The Sandstorm Gold Deal
Sandstorm Gold took a significant hit as well. Luna Gold was expecting to produce about 90,000 ounces in 2014 or 22,500 ounces quarterly, meaning that the 14,300 ounce figure was more than 8,000 ounces short, or 1,400 attributable ounces. Granted this only adds up to a little more than a $1 million in lost cash-flow, but for a company that generated $15 million in sales last quarter and that reported a gross profit of $5 million this is a significant figure for one quarter.
Sandstorm Gold also realized that Luna's cash-flow troubles may not be just a 1-off. With this in mind it would have trouble financing the phase two expansion, which as I've mentioned is already a questionable endeavor considering its potential cost to shareholders versus the company's reduced realized gold price.
As a result Sandstorm Gold just increased its equity position in Luna Gold to 20%. Now on the surface this might seem bad for Luna Gold, which is diluting shareholders as its stock is down 35% for the year and is trading at a multi-year low. But investors should note that in the press release announcing the deal there is mention of a potential restructuring of the streaming agreement.

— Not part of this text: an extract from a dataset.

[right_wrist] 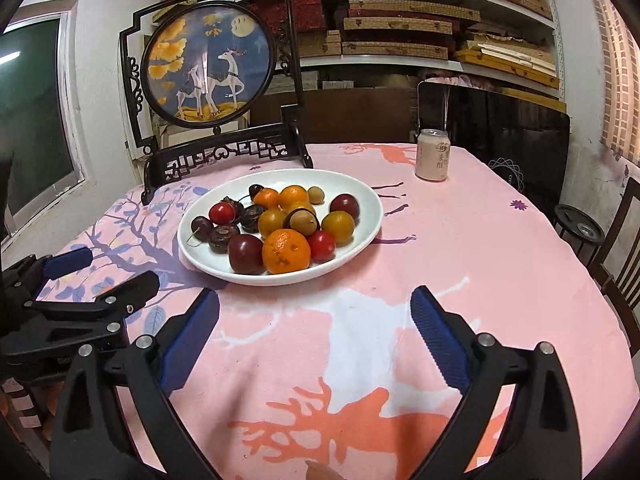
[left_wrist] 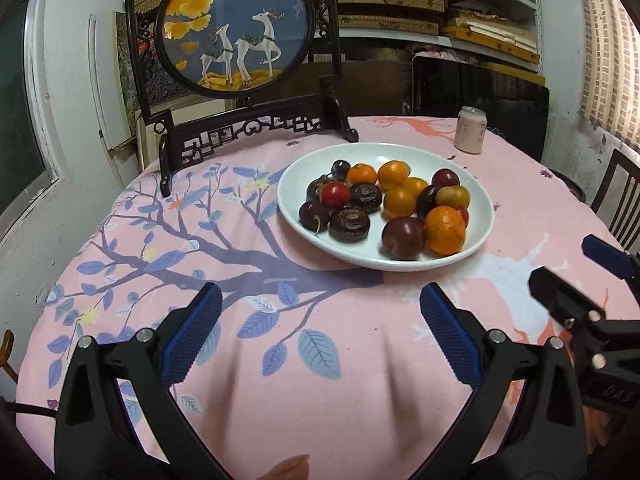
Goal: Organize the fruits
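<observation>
A white plate (left_wrist: 312,236) sits on the pink tablecloth and holds several fruits: a large orange (left_wrist: 445,230), a dark plum (left_wrist: 403,237), red cherry tomatoes, yellow tomatoes and dark water chestnuts. The plate also shows in the right wrist view (right_wrist: 360,236), with the orange (right_wrist: 286,251) at its near rim. My left gripper (left_wrist: 320,336) is open and empty, hovering above the cloth in front of the plate. My right gripper (right_wrist: 316,340) is open and empty, to the right of the left one and in front of the plate.
A pink drink can (right_wrist: 433,154) stands behind the plate at the right. A framed deer screen on a dark stand (right_wrist: 208,76) stands at the table's back left. Chairs (right_wrist: 624,264) are at the right edge. Shelves of boxes fill the back wall.
</observation>
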### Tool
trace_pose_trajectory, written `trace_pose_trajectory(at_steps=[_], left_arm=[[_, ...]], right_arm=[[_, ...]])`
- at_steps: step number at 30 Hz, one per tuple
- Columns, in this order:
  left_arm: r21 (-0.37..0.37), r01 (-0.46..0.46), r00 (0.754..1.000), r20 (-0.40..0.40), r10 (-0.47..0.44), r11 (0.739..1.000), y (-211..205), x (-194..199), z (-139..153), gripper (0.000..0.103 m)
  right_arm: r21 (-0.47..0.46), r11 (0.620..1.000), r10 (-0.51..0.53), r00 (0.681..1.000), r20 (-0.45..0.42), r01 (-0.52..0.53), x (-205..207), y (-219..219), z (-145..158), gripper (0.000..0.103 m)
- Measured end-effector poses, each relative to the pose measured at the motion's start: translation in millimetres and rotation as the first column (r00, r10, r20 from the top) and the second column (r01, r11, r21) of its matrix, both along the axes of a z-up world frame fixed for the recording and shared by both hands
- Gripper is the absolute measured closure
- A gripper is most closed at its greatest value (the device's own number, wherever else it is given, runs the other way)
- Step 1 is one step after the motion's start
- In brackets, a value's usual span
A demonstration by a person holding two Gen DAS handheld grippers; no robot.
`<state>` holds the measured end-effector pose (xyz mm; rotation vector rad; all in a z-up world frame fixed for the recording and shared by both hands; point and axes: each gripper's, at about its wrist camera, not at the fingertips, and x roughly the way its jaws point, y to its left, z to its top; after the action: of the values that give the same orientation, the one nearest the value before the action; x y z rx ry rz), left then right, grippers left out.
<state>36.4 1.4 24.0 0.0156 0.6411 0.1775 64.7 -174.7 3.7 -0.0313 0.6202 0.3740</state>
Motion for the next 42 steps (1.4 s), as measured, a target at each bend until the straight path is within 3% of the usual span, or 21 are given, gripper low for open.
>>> trace_pose_trajectory(at_steps=[42], left_arm=[[0.002,0.016,1.0,0.002,-0.016,1.0,-4.1,-2.0,3.9,0.002]], right_arm=[[-0.002,1.0,0.008,1.0,-0.008,-0.008,-1.7,1.0,-2.0,0.006]])
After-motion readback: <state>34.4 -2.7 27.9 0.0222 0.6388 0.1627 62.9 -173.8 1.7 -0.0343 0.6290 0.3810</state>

This might seem unlikely prior to the deal--why would Sandstorm agree to this when it is basically agreeing to reduce its streaming income? But now that Sandstorm has an interest in Luna Gold it could benefit by amending the terms in order to favor Luna Gold. Such an amendment would not only give Luna Gold an immediate cash-flow boost, but it would also make an expansion far more economical.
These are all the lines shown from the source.